President of the Senate
- In office 20 August 2008 – 9 January 2013
- Prime Minister: Tillman Thomas
- Preceded by: Kenny Lalsingh
- Succeeded by: Lawrence Albert Joseph

Personal details
- Born: 23 September 1942 (age 83) Carriacou
- Party: National Democratic Congress

= Joan Purcell =

Dame Joan Millicent Purcell (DBE) is a Grenadian politician, community activist and educator.

Purcell was born on 23 September 1942 on Carriacou. She has a bachelor's degree in social studies from University of the West Indies and University of Toronto.

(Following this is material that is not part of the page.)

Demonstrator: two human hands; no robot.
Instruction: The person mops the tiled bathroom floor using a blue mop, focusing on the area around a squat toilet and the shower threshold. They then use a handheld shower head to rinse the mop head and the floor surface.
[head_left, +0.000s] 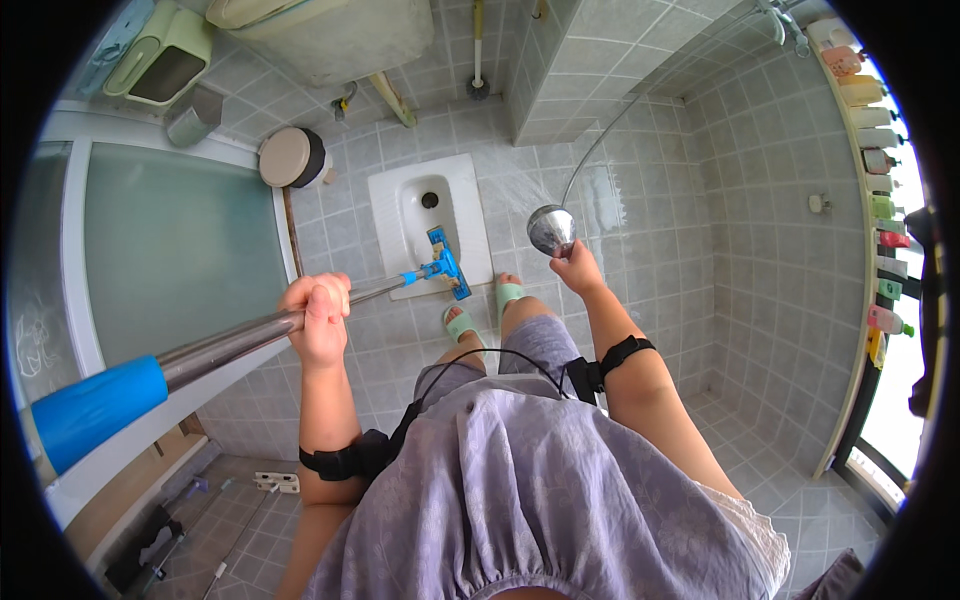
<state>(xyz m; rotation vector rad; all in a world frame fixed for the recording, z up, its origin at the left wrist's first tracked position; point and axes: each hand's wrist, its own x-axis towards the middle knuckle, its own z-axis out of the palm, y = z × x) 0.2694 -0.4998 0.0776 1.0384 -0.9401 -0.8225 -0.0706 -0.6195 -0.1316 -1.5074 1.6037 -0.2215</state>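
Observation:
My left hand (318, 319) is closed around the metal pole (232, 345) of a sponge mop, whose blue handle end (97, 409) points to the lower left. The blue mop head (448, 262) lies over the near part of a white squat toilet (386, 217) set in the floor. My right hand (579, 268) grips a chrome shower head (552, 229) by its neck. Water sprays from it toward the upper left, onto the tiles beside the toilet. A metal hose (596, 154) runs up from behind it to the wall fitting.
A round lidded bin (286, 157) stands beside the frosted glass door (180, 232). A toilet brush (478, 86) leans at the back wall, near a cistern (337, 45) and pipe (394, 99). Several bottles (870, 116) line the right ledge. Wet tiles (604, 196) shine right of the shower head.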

In 1983 after United States invasion to Grenada, Purcell was invited to the interim government by Sir Paul Scoon. She was a member of the cabinet from 1983 to 1984.

Purcell was elected to the House of Representatives of Grenada in the 1990 elections from the St George constituency. She was re-elected to the house in the 1995 elections from Carriacou constituency. She was appointed minister of communications, works, public utilities, information and women's affairs from 1993 to 1995. She was also acting Prime Minister. In 1996 she was elected as deputy political leader of the National Democratic Congress (NDC), and acting political leader of the party from 1998 to 1999. In 1999 she led NDC into the 1999 elections, and after the elections became the political leader of NDC.

Purcell was appointed President of the Senate from 2008 to 2013. She has since retired from frontline politics. In June 2024, she was made Dame Commander by King Charles III in the 2024 Birthday Honours.